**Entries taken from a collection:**
Content starts

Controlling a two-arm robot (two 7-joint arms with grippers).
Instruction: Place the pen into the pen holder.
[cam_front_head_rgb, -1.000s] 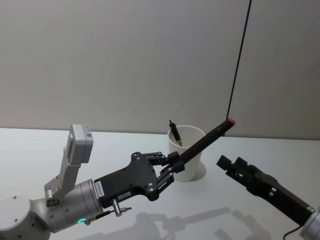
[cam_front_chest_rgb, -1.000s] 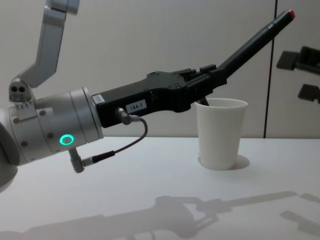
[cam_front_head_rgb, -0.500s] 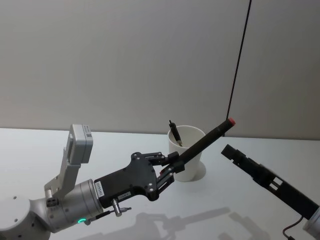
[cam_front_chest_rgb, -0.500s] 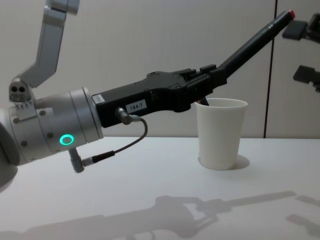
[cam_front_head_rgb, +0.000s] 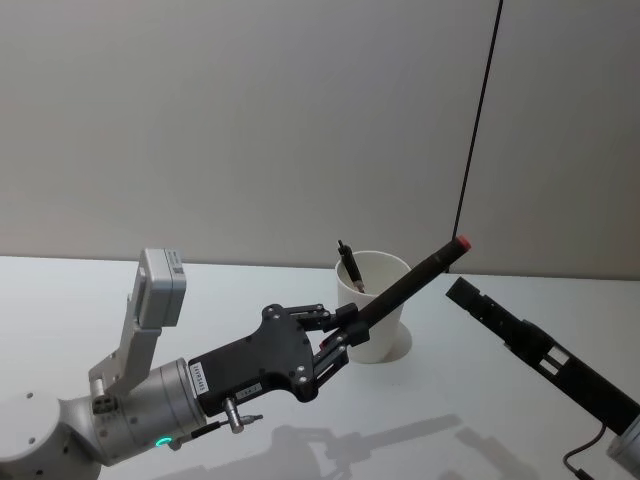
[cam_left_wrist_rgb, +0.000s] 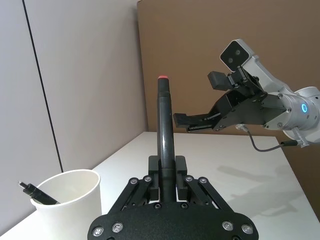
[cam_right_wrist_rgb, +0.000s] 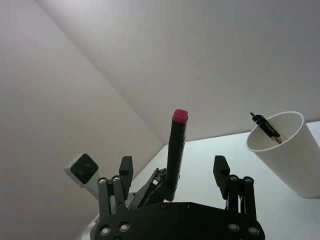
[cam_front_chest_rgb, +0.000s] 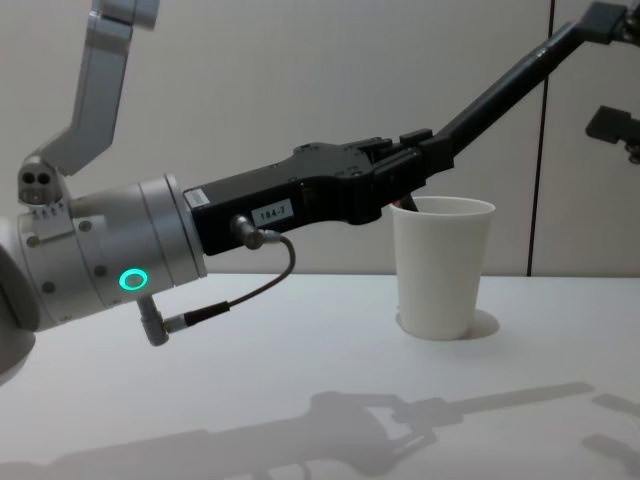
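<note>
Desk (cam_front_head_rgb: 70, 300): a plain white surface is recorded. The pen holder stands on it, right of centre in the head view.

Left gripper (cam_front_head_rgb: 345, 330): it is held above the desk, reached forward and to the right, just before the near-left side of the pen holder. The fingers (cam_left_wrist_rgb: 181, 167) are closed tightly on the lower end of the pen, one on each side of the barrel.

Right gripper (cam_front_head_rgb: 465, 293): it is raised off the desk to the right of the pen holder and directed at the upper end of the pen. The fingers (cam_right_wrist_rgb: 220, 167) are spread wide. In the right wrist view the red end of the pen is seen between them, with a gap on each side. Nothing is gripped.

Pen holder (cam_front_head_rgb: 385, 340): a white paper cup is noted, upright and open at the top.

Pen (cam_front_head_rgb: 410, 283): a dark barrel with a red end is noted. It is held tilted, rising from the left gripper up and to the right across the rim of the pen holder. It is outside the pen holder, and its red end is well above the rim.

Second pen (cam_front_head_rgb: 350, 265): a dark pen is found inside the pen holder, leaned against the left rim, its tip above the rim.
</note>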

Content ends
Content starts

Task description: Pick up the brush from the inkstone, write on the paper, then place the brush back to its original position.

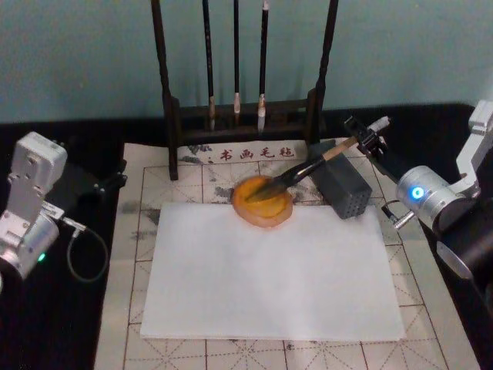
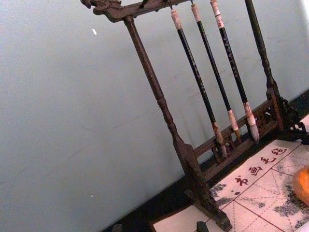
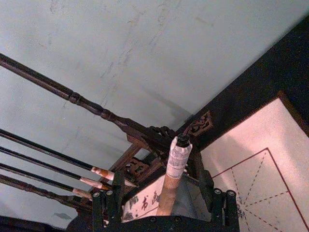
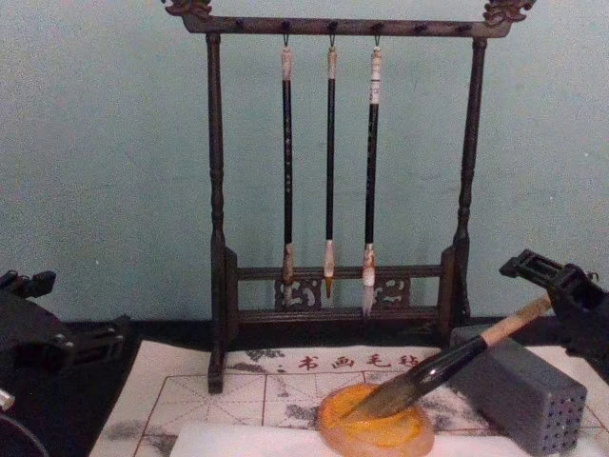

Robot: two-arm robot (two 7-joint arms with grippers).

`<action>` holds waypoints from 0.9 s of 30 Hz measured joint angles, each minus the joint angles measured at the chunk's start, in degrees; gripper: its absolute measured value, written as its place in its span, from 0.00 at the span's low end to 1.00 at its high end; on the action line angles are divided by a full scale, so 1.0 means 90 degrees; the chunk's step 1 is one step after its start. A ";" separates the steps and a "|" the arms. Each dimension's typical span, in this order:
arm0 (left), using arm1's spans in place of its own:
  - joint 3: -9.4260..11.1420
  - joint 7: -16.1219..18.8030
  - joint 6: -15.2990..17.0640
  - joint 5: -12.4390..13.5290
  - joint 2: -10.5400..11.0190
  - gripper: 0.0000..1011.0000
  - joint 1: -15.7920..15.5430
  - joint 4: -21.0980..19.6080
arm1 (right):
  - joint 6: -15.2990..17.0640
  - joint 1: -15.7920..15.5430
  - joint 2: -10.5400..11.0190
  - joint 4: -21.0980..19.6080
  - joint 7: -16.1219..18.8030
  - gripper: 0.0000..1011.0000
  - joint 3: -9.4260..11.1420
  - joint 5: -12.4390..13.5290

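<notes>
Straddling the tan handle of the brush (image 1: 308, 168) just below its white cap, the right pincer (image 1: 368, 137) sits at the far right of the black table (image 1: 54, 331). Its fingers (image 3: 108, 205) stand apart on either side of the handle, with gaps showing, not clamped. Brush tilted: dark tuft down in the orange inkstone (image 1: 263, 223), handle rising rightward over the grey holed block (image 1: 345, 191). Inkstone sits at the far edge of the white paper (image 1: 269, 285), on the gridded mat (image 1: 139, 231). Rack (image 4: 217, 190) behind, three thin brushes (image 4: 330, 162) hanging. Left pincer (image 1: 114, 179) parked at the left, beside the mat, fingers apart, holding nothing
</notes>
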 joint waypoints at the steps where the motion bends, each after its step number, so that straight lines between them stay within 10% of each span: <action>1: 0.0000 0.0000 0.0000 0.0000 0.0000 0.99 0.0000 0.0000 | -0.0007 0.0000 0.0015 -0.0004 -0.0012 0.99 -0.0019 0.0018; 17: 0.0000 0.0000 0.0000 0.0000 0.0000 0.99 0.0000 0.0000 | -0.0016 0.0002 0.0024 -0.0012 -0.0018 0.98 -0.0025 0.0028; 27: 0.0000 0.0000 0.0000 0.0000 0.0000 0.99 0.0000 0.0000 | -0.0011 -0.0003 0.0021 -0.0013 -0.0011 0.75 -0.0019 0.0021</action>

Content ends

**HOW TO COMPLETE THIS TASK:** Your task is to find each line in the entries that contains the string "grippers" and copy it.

**RESPONSE:**
Controlling a two-arm robot (two 7-joint arms with grippers).
Robot: two-arm robot (two 7-joint arms with grippers).

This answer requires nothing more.